John MacArthur: A keynote feature is God’s faithfulness to fulfill His promise of giving the Land to Abraham’s descendants (Ge 12:7; 15:18-21; 17:8). By His leading (cf. 5:14-6:2), they inhabited the territories E and W of the Jordan, and so the word “possess” appears nearly 20 times. . .
God wanted His people to possess the Land:
1) to keep His promise (Ge 12:7);
2) to set the stage for later developments in His kingdom plan (cf. Ge 17:8; 49:8-12), e.g., positioning Israel for events in the periods of the kings and prophets;
3) to punish peoples that were an affront to Him because of extreme sinfulness (Lv 18:25); and
4) to be a testimony to other peoples (Jos 2:9-11), as God’s covenant heart reached out to all nations (Ge 12:1-3).
John Rea: The very name “Joshua,” the Hebrew form of Jesus, means “Jehovah is salvation.” Thus the redemptive history of Israel’s entering and possessing Canaan illustrates the Christian’s spiritual experience of conflict, victory, and blessing in heavenly spheres through the mighty power of God. In Hebrews 4 the rest in Canaan from vain wilderness strivings is set forth as typical of our present spiritual rest in the finished work of Christ and in his continual intercession to enable us to conquer self and Satan.

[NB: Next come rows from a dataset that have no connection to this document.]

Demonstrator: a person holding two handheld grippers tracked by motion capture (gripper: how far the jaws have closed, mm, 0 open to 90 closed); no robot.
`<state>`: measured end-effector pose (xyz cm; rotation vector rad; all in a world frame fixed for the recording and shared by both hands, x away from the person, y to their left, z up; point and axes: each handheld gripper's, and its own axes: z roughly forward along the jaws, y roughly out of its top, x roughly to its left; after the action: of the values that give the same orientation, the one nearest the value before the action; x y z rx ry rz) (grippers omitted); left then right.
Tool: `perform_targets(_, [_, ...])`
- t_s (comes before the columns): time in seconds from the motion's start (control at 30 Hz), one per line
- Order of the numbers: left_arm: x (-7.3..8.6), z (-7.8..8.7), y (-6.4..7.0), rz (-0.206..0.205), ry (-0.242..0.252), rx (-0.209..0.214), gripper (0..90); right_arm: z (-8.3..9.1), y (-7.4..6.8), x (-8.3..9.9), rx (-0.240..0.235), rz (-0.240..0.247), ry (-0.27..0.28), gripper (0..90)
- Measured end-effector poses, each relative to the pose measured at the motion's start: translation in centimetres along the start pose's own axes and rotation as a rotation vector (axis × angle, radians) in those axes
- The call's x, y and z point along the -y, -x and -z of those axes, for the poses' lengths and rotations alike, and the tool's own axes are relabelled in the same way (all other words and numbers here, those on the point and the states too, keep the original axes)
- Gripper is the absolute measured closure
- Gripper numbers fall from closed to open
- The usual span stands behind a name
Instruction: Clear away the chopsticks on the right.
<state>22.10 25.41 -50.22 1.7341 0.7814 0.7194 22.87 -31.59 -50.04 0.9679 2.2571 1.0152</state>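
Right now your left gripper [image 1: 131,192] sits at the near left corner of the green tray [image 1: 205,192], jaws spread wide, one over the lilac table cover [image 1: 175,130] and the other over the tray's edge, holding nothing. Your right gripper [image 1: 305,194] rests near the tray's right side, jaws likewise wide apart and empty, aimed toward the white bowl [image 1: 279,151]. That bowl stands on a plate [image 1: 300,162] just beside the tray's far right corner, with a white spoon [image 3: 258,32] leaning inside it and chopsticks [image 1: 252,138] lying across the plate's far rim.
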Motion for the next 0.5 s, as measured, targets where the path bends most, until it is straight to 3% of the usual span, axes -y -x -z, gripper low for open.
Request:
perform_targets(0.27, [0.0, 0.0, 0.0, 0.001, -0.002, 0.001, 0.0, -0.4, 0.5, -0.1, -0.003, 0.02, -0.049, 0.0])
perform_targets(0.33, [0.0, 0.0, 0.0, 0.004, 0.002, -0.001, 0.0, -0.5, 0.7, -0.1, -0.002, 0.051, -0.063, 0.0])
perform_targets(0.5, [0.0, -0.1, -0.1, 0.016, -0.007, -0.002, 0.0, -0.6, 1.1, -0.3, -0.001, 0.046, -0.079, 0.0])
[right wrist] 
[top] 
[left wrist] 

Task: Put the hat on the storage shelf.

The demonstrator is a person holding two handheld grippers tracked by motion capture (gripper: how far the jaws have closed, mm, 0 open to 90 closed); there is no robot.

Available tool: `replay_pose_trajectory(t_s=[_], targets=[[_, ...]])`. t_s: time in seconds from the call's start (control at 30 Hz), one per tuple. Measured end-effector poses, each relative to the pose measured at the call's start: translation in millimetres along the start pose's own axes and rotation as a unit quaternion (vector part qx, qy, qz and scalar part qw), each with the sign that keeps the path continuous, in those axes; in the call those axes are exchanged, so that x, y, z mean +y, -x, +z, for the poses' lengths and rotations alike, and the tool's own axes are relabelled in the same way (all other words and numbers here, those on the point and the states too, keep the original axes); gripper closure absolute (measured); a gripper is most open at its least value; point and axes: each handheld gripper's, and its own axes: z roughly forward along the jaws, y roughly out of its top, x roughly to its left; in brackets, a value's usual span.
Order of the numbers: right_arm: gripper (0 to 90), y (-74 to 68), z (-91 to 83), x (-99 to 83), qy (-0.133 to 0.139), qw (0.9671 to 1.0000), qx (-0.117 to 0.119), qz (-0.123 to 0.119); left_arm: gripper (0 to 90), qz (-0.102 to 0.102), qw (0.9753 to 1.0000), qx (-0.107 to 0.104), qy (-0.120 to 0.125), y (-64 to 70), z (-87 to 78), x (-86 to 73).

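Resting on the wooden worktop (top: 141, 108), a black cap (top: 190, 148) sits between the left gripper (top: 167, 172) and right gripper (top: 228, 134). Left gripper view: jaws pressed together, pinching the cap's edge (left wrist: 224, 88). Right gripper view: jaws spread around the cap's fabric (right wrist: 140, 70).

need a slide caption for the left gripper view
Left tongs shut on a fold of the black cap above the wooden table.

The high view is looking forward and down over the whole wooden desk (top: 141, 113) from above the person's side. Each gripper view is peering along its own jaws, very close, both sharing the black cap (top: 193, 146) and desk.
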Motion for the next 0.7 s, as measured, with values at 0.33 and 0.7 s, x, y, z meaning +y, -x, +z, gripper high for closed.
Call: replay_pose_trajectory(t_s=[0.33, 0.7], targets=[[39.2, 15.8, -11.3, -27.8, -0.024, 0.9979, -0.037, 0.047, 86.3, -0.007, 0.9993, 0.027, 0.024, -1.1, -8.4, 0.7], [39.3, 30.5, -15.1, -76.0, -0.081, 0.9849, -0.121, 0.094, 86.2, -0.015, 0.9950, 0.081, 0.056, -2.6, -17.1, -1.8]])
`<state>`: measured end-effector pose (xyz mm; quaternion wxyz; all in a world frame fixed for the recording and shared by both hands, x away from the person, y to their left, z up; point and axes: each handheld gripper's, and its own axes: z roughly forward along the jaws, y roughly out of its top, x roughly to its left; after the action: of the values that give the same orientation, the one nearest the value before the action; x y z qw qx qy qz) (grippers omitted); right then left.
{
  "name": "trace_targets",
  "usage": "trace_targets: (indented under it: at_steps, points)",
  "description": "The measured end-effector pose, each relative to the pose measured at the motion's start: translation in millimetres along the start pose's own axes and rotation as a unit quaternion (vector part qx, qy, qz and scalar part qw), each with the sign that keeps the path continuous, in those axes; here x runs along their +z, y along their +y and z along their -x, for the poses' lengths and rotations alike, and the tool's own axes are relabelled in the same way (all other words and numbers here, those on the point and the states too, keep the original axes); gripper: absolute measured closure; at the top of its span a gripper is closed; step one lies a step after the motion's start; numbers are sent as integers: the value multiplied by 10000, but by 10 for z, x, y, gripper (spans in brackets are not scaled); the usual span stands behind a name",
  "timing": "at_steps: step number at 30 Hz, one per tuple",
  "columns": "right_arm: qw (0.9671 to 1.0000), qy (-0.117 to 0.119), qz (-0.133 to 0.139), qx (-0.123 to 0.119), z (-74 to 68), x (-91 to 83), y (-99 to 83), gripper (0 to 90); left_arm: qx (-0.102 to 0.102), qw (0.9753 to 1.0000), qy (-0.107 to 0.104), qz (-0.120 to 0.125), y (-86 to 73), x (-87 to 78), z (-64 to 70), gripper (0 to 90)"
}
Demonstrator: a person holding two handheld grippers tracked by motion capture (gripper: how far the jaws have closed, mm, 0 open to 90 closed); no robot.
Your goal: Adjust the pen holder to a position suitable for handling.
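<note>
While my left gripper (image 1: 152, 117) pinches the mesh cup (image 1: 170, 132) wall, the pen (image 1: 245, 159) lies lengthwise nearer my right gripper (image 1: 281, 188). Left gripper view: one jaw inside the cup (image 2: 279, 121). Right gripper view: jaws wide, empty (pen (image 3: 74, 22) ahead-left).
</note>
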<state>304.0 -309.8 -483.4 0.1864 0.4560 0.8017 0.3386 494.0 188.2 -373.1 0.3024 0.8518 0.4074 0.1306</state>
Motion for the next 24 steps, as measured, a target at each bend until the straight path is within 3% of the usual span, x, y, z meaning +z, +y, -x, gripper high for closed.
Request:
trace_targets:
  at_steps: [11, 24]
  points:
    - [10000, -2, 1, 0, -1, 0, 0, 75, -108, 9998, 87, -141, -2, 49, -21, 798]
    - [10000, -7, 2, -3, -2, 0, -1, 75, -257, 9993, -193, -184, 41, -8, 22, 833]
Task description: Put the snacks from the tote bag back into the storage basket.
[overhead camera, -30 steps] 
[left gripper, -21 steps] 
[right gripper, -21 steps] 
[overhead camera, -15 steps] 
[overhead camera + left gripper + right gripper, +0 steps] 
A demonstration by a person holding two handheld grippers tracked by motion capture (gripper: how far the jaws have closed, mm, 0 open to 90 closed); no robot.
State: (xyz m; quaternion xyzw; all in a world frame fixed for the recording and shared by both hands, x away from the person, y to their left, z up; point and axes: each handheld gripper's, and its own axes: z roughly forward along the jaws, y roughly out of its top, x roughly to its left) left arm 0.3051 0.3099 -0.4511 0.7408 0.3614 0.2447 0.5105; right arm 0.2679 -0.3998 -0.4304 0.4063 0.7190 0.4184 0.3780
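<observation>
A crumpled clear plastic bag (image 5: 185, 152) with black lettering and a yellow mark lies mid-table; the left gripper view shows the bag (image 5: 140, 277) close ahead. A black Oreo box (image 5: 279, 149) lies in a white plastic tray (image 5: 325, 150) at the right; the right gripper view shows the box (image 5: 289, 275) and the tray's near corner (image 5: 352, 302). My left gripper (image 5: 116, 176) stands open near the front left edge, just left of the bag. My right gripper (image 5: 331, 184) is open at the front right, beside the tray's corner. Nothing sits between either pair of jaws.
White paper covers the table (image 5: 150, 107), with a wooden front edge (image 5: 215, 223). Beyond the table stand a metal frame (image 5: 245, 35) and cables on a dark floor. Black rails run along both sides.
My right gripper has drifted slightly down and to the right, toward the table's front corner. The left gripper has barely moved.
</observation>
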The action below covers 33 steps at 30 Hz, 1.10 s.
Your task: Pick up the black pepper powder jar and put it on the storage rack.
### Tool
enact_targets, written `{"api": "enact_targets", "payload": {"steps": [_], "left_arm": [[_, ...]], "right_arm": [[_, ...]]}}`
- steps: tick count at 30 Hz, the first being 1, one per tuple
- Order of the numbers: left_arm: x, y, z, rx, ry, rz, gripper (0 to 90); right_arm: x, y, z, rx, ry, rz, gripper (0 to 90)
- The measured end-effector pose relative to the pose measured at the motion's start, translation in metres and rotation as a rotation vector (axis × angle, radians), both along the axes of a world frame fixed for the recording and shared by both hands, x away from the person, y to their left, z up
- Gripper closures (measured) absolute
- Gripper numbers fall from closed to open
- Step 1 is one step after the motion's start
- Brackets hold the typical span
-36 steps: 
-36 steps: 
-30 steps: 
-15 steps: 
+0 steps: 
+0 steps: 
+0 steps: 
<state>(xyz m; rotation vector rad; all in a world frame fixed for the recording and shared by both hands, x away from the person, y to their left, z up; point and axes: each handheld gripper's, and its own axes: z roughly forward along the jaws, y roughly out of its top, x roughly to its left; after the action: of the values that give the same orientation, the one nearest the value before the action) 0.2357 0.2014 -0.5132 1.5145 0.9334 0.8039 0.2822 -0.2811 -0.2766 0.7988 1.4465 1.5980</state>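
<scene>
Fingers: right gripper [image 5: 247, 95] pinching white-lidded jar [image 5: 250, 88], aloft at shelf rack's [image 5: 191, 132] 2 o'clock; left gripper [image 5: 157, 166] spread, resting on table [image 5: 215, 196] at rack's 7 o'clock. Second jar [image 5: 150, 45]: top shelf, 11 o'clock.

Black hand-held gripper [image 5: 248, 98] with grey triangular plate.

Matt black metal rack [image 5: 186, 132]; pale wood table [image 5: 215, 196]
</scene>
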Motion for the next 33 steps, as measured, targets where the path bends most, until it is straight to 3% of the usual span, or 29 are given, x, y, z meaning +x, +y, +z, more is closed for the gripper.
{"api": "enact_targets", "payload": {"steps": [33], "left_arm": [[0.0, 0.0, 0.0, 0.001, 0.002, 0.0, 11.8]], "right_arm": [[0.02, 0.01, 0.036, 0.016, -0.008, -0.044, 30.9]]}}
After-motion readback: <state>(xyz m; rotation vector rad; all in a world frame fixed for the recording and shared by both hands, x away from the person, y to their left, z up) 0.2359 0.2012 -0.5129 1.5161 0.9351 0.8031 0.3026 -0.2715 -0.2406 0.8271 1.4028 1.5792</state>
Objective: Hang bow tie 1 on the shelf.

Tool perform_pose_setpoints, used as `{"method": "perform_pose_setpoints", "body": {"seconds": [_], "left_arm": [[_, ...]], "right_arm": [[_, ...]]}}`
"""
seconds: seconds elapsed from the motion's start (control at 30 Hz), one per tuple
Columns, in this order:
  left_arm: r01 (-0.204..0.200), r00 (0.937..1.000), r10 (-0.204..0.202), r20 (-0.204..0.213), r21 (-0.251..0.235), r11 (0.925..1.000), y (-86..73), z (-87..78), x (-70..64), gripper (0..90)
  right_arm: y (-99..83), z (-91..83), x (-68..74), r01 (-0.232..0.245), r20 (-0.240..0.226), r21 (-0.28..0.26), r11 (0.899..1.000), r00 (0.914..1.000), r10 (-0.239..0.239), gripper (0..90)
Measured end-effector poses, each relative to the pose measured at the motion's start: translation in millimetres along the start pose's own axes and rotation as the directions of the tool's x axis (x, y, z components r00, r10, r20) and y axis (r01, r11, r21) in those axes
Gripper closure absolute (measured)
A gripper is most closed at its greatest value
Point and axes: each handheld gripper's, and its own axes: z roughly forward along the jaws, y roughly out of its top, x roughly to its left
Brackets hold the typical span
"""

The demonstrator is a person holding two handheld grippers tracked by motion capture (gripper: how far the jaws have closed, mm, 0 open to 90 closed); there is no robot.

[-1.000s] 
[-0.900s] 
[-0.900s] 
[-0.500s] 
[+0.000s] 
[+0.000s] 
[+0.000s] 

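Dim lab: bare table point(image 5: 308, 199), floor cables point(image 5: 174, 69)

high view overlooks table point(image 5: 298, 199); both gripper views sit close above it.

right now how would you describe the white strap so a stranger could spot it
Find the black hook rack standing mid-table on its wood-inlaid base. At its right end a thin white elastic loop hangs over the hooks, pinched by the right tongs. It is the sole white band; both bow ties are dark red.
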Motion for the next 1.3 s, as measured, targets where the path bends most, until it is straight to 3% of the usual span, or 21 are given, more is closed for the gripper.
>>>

Warren Wiersbe: The leading person in the Book of Joshua is not Joshua but the Lord Jehovah, the God of Joshua and of Israel. In all that Joshua did by faith, he desired to glorify the Lord. When the Jews crossed the Jordan River, Joshua reminded them that the living God was among them and would overcome their enemies (Josh. 3:10). Through Israel’s obedience, Joshua wanted all the people of the earth to know the Lord and fear Him (4:23-24). In his “farewell addresses” to the leaders (chap. 23) and to the nation (chap. 24), Joshua gave God all the glory for what Israel had accomplished under his leadership.